Despite the $558 million capital injection from Valin, Fortescue is also discussing with its advisory team the possibility of a hybrid funding package from China Investment Corporation, which JP Morgan and Southern Cross Equities (recently acquired by Bell Financial) are being tipped to manage.
All in all, Valin paid $1.2 billion for its strategic stake, underscoring the commitment of the Chinese to get a better grip of the ore supply chain after a few nasty years at the mercy of the iron triumvirate: Vale, BHP and Rio Tinto. And at $2.48 a share, Valin is paying a fraction of Fortescue's peak of $12.13 in June of last year.
It is thought that Harbinger has long been keen to divest part of its stake in Fortescue, but the timing and price of this sale is unfortunate for the hedge fund, which has seen investments in other areas hammered by the credit crisis. The Alabama-based fund, run by Philip Falcone, focuses not just on Australian resources companies but on US event-driven situations, distressed debt, turnarounds, short-selling and capital structure arbitrage.
Valin has meanwhile also signed a business cooperation agreement with Fortescue around a further off-take in addition to existing supply agreements. The parties have also proposed an iron ore processing joint venture, either in Australia or China, and a low-grade hematite processing plant in Australia.

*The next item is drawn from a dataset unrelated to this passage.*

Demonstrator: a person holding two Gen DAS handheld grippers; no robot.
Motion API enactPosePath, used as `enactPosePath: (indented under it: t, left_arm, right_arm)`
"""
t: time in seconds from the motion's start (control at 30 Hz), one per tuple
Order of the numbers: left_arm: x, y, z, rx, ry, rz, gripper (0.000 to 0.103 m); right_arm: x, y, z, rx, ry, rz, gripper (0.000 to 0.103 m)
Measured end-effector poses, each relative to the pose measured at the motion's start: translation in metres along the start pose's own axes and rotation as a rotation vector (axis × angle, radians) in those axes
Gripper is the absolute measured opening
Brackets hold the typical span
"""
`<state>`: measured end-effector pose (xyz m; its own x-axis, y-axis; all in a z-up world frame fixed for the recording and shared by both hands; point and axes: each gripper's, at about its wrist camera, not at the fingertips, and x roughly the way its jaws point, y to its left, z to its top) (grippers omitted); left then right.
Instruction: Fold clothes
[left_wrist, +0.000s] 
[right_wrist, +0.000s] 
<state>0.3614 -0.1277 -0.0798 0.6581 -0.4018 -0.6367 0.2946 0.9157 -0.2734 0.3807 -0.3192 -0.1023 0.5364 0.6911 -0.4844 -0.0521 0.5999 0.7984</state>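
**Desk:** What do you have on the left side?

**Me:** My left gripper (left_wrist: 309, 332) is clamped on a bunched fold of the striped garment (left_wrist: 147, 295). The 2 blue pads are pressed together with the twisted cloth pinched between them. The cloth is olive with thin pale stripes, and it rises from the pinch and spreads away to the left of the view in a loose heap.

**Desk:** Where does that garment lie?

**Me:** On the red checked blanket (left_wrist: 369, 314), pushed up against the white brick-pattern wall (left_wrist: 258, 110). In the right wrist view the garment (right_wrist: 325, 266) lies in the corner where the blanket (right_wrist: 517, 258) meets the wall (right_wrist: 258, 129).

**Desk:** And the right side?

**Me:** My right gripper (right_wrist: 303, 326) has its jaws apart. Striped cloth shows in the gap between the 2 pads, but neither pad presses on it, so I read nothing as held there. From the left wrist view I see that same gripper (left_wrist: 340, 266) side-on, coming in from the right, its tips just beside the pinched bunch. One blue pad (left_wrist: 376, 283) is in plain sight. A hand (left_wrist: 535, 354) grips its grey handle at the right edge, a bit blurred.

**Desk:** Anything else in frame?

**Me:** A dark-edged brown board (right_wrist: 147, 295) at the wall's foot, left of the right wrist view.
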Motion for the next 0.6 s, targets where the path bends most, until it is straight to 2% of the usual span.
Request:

"We have great confidence in Andrew Forrest and the team at Fortescue and view this as a long-term cornerstone investment in the company as a stable cornerstone investor," said Valin chairman Li Xiaowei.
"We have a very positive relationship with Fortescue and see the Australian market as one providing great opportunities for investment, partnership and long-term growth."
Valin is headquartered in Hunan Province's capital city Changsha, which is also the home of the world's biggest Chinese restaurant. Valin has a minority stake in subsidiary company Hunan Valin Steel Co, listed on the Shenzhen stock exchange. The listed entity is one-third owned by global steel giant ArcelorMittal.
Li Xiaowei will also be joining Fortescue's board as part of the deal. "Mr Li Xiaowei will be a valuable contributor to the Fortescue board and will provide substantial skill and expertise to enhance the growth of Fortescue and Australia's mining sector," said Fortescue boss Andrew Forrest. Li has a background in mining and metallurgy and has a degree in business management.
Valin, which makes steel bars, pipes, wires and plates, has an output of around 9 million tonnes of steel and 8 million tonnes of steel products. The deal remains subject to FIRB approval.